Так как она нуждалась в абсолютном покое и должна была мало говорить, чтобы не утомляться, то я настаивал на удалении от ее постели даже самых близких людей. Таким образом этот альков оказался отделенным от остального дома. Целыми часами мы с Джулианой оставались одни. А так как она была во власти болезни, а я был поглощен уходом за нею, то временами мы совершенно забывали о своем горе, утрачивали сознание действительности и сознавали только нашу безмерную любовь. Порой мне казалось, что ничто не существует за пределами этого полога, так сильно все мое существо отдавалось больной. Ничто не напоминало мне об ужасном факте. Я видел перед собой страдающую сестру и был озабочен только тем, как облегчить ее страдания.

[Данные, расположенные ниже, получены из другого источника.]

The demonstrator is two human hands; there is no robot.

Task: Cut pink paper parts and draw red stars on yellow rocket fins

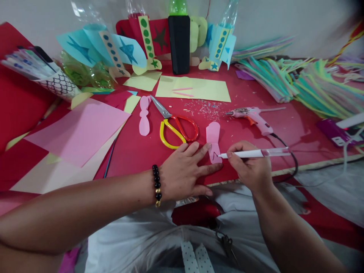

Нередко покров этого забвения грубо разрывался. Мать говорила о Раймондо. Однажды покров раздвинулся, чтобы впустить пришельца.

Мать принесла его на руках. Я был возле Джулианы. Почувствовал, что побледнел, потому что вся кровь хлынула к сердцу. А что испытывала Джулиана?

Я смотрел на это красноватое лицо, пухлое, как кулак, полузакрытое вышитым чепчиком, и с жестоким отвращением, заглушавшим в моей душе всякое другое чувство, подумал: «Что сделать, чтобы освободиться от тебя? Почему ты не задохся?» Моя ненависть была беспредельна; была инстинктивной, слепой, непобедимой, плотской, если можно так выразиться, и в самом деле казалось, будто она засела в моем теле, струилась из всех моих фибр, из всех моих нервов, из всех моих жил. Ничто не могло подавить ее, ничто не могло уничтожить ее. Достаточно было присутствия этого пришельца в любой час, при любых обстоятельствах, чтобы внутри меня мгновенно все воспламенялось и я оказывался во власти одного-единственного чувства: ненависти к нему.

Мать сказала Джулиане:

— Посмотри, как он изменился за несколько дней! Он больше похож на тебя, чем на Туллио; но скорее всего, ни на тебя, ни на него. Он еще слишком мал. Увидим потом… Хочешь поцеловать его?

Она приблизила лоб ребенка к губам больной! Что испытала тогда Джулиана?

Но ребенок начал плакать. У меня хватило сил сказать матери без горечи:

— Унеси его, прошу тебя. Джулиане нужен покой. Эти волнения очень вредят ей.

Мать вышла из алькова. Плач усиливался и все время возбуждал во мне одно и то же чувство раздирающей скорби и желание побежать и придушить его, чтобы его больше не было слышно. Еще некоторое время, пока уносили ребенка, мы слышали этот крик. Когда он наконец прекратился, тишина показалась мне гнетущей; она обрушилась на меня, как камень, раздавила меня. Но я не углубился в эти муки, потому что тотчас же подумал о том, что Джулиане нужна поддержка.

— Ах, Туллио, Туллио, это невозможно…

— Молчи, молчи, если ты меня любишь, Джулиана. Молчи, прошу тебя.

Я умолял ее словами, жестами. Вся враждебность моя прошла; и я страдал лишь ее страданием, боялся лишь вреда, причиненного больной, последствий удара, нанесенного этой столь хрупкой жизни.

— Если ты любишь меня, то не должна думать ни о чем, кроме выздоровления. Вот видишь? Я думаю только о тебе, страдаю только за тебя. Нужно, чтобы ты перестала мучиться; нужно, чтобы ты вся отдалась моей нежности, тогда ты выздоровеешь…

Она сказала своим дрожащим, слабым голосом:

— Но кто знает, что в глубине души переживаешь ты! Бедный мой!